11.17 because she didn’t have an extreme limitation in her physical functioning. R. 18. As for plaintiff’s mental functioning, the ALJ found only a mild limitation in the area of understanding, remembering, and applying information because plaintiff had no record of treatment for memory problems, her mental status was intact during an exam with a neuropsychiatry specialist, another exam found that Sarah M. had no deficit in recall, plaintiff taught a class online, and Sarah M.’s high level of education

(she earned a Ph.D.) made it reasonable that she would perceive a deficit due to her conditions. R. 18, 44, 46–51, 506, 521. The ALJ found that Sarah M. had no limitation in her ability to interact with others, citing an opinion by the state agency psychological consultant, plaintiff’s teaching, and reports from Sarah M., her husband, and sister showing that she didn’t have problems getting along with others. R. 19, 46–51, 85, 311–12, 330–31, 360–61. In the area of concentrating, persisting, or maintaining pace, plaintiff said that her insomnia greatly reduced her abilities. R.

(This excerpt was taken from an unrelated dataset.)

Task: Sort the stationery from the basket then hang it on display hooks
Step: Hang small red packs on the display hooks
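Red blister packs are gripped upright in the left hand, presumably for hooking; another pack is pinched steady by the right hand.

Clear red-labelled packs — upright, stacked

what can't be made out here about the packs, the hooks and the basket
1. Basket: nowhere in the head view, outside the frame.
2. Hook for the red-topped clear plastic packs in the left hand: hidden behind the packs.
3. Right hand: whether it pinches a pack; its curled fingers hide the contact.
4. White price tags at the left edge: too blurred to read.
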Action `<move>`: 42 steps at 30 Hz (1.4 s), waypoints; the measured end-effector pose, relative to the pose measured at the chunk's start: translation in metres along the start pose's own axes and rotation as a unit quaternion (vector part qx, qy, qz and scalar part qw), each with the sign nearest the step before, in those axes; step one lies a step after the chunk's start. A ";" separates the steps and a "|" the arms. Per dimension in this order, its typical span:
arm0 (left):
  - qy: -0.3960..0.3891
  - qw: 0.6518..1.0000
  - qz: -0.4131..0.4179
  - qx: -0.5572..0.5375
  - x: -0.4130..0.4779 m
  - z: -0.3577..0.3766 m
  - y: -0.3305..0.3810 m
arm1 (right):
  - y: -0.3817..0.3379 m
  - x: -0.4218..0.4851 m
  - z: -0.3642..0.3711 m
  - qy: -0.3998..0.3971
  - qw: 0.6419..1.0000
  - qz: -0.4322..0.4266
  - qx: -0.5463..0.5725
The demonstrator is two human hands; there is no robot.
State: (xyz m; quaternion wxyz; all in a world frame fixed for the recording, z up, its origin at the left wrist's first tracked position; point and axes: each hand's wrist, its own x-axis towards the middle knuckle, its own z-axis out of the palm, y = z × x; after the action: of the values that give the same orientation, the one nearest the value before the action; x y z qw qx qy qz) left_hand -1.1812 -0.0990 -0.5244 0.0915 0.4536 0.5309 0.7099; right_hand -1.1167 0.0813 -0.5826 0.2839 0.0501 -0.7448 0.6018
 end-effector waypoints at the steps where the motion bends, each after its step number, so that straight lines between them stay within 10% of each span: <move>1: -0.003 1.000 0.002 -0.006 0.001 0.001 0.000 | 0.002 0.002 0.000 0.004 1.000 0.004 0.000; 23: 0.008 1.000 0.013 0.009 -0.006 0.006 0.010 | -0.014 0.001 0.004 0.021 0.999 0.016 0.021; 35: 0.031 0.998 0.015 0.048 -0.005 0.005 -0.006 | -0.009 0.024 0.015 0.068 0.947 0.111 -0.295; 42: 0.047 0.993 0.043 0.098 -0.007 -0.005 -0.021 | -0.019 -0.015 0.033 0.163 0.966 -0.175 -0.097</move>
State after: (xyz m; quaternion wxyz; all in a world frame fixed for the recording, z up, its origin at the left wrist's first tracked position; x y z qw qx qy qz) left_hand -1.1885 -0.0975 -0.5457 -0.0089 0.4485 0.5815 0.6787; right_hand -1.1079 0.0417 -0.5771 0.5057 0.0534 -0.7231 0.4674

312. But in addition to teaching a class, Sarah M. also said that she read for two to three hours on most days and finished at least one book per month. R. 62. Plaintiff’s mental status exams were generally normal, and her thought processes were intact if sometimes slow. See R. 470–71, 506, 521, 731. While a state agency consultant found only a mild limitation, R. 85, the ALJ found that Sarah M.’s symptoms and testimony warranted a moderate limitation in her ability to concentrate, persist, or maintain pace. R. 19. In the fourth and final Paragraph B criteria—adapting and managing oneself—the ALJ found that plaintiff had no limitation. R. 19. While Sarah M. said she experienced symptoms of depression and anxiety daily and that her

mental health problems impacted her sleep, the state agency consultants found only a mild limitation, the state’s physical examiner concluded that Sarah M.